**Problem:** The word "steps" occurs in some of the lines below; copy each of those lines.

**Recorded information:**
::::::
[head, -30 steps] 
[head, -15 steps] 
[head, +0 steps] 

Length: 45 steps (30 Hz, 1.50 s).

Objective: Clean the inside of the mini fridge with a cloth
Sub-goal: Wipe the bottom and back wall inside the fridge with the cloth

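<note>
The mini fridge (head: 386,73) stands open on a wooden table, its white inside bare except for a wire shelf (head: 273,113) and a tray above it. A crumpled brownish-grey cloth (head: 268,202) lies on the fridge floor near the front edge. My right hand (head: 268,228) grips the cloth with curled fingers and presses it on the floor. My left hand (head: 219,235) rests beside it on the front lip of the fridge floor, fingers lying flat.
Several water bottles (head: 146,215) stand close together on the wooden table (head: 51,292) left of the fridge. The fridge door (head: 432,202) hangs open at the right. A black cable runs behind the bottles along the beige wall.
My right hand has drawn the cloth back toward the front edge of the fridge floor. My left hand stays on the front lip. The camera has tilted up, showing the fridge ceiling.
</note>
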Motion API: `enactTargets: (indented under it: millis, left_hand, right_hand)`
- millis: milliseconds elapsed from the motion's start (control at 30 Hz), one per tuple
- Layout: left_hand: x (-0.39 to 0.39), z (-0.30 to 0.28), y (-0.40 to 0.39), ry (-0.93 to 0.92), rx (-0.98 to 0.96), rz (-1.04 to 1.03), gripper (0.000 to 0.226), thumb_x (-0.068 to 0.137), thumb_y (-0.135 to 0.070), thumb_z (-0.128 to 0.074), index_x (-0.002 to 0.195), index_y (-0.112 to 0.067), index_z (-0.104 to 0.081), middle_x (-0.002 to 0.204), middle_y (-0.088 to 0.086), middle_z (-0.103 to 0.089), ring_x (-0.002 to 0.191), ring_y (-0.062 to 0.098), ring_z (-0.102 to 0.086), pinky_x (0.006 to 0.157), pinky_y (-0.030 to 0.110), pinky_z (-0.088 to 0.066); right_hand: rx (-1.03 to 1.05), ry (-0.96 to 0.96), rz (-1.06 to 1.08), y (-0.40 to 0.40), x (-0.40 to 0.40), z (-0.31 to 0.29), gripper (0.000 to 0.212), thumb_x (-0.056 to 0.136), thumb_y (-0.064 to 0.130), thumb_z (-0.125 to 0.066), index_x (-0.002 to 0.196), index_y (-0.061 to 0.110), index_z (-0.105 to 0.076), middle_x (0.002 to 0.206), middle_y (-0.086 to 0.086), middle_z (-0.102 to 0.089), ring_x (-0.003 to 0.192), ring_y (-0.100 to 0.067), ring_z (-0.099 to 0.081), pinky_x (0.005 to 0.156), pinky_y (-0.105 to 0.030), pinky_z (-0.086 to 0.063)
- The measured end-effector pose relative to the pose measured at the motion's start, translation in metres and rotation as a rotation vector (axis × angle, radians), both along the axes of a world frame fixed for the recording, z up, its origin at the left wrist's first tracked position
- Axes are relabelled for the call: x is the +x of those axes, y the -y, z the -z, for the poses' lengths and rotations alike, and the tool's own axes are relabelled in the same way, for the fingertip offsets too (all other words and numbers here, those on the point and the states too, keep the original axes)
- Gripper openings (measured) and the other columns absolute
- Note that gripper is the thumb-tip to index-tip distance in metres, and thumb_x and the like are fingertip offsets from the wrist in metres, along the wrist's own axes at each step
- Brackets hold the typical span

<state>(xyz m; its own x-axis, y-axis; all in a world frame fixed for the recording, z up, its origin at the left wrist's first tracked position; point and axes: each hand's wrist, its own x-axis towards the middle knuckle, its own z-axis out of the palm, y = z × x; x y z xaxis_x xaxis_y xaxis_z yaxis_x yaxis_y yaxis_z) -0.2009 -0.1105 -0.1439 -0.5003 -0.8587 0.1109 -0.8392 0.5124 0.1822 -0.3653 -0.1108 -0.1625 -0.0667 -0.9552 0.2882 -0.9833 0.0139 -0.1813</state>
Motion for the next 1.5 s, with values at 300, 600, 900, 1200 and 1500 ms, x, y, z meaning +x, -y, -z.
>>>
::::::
**Answer section:**
[head, -30 steps] 
[head, -15 steps] 
[head, +0 steps] 
Length: 45 steps (30 Hz, 1.50 s).

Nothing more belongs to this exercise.